[Data]
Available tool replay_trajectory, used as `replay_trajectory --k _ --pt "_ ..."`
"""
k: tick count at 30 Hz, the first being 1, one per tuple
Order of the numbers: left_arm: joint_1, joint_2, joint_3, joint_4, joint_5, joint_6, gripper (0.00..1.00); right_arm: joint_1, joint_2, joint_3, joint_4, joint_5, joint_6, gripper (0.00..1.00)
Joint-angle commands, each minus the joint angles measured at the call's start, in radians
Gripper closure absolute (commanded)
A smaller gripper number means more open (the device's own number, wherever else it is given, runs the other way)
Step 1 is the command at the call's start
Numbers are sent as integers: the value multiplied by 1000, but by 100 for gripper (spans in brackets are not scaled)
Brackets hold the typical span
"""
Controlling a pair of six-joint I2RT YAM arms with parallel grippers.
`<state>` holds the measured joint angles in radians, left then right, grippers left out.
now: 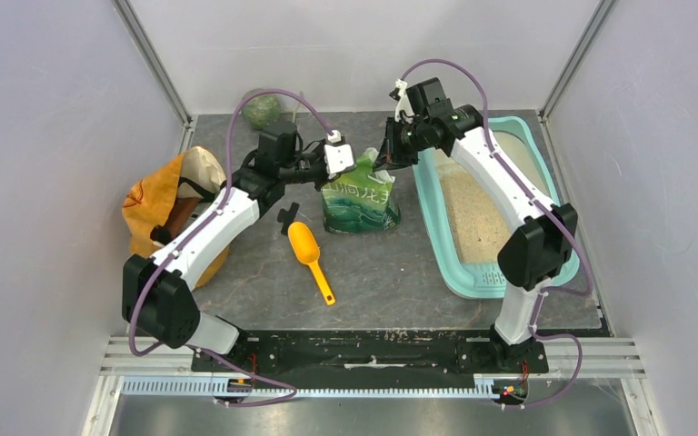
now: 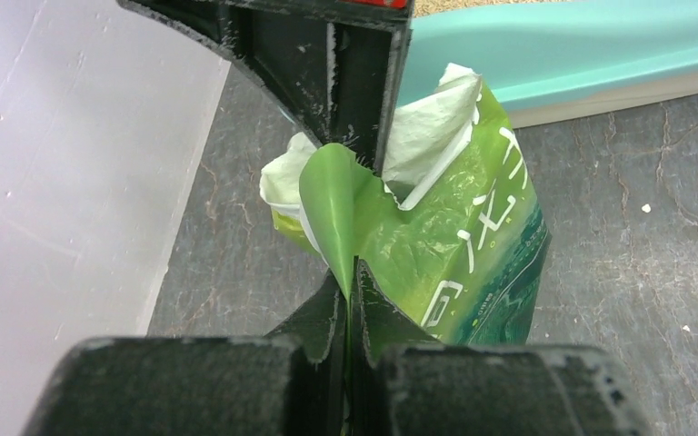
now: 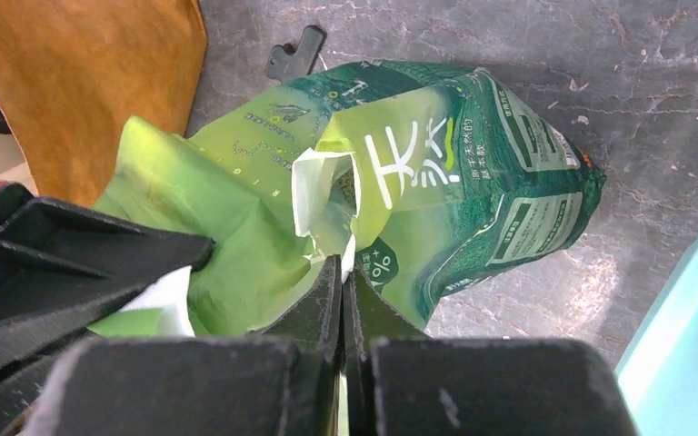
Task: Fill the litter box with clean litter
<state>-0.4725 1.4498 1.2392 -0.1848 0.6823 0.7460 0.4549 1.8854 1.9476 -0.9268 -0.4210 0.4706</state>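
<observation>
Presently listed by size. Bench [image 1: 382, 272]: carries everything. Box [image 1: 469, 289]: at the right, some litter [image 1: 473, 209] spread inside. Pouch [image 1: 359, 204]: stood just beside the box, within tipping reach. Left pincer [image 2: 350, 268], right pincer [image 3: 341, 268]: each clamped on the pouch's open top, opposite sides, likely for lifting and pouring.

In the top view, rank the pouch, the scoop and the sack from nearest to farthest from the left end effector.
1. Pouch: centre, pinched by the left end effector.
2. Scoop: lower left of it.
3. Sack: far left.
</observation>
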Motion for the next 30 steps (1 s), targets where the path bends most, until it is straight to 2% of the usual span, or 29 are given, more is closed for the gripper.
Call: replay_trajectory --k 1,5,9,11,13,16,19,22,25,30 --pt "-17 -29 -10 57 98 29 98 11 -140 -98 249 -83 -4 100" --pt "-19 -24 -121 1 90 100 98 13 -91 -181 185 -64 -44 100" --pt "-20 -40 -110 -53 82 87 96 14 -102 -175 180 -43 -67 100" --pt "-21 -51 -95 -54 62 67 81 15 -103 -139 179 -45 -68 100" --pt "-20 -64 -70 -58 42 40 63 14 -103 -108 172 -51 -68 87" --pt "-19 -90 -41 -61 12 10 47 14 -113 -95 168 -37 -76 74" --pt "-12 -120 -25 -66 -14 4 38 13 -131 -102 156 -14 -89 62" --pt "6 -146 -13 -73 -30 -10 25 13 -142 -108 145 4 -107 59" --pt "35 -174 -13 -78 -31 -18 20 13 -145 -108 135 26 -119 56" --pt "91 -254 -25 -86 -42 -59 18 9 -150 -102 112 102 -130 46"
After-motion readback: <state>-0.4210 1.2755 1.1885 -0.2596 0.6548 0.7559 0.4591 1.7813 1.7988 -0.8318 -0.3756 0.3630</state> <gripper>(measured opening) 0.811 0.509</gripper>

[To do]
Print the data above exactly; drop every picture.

[Response area]
Available tool replay_trajectory, used as `replay_trajectory --k _ --pt "_ ..."`
"""
k: tick count at 30 Hz, the first being 1, one per tuple
Order of the numbers: left_arm: joint_1, joint_2, joint_3, joint_4, joint_5, joint_6, gripper (0.00..1.00); right_arm: joint_1, joint_2, joint_3, joint_4, joint_5, joint_6, gripper (0.00..1.00)
Joint-angle commands, each minus the joint angles measured at the call's start, in radians
Gripper closure absolute (commanded)
A smaller gripper number means more open (the device's own number, wherever else it is given, runs the other way)
Step 1 is the command at the call's start
Numbers are sent as integers: the value multiplied by 1000, but by 100 for gripper (spans in brackets are not scaled)
Brackets hold the typical span
"""
Controlling a pair of six-joint I2RT YAM arms with parallel grippers.
`<state>` holds the measured joint angles in radians, left then right, grippers left out.
now: 
now: 
now: 
Task: Fill the litter box with clean litter
<state>-0.4725 1.4498 1.2392 -0.1848 0.6823 0.7460 0.4549 1.8854 1.9476 -0.9268 -0.4210 0.4706</state>
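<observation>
Presently listed by size. Bench [image 1: 382, 272]: carries everything. Box [image 1: 469, 289]: at the right, some litter [image 1: 473, 209] spread inside. Pouch [image 1: 359, 204]: stood just beside the box, within tipping reach. Left pincer [image 2: 350, 268], right pincer [image 3: 341, 268]: each clamped on the pouch's open top, opposite sides, likely for lifting and pouring.

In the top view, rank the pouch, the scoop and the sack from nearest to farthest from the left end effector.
1. Pouch: centre, pinched by the left end effector.
2. Scoop: lower left of it.
3. Sack: far left.
</observation>
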Motion for the next 30 steps (1 s), targets where the path bends most, until it is straight to 2% of the usual span, or 29 are given, more is closed for the gripper.
Call: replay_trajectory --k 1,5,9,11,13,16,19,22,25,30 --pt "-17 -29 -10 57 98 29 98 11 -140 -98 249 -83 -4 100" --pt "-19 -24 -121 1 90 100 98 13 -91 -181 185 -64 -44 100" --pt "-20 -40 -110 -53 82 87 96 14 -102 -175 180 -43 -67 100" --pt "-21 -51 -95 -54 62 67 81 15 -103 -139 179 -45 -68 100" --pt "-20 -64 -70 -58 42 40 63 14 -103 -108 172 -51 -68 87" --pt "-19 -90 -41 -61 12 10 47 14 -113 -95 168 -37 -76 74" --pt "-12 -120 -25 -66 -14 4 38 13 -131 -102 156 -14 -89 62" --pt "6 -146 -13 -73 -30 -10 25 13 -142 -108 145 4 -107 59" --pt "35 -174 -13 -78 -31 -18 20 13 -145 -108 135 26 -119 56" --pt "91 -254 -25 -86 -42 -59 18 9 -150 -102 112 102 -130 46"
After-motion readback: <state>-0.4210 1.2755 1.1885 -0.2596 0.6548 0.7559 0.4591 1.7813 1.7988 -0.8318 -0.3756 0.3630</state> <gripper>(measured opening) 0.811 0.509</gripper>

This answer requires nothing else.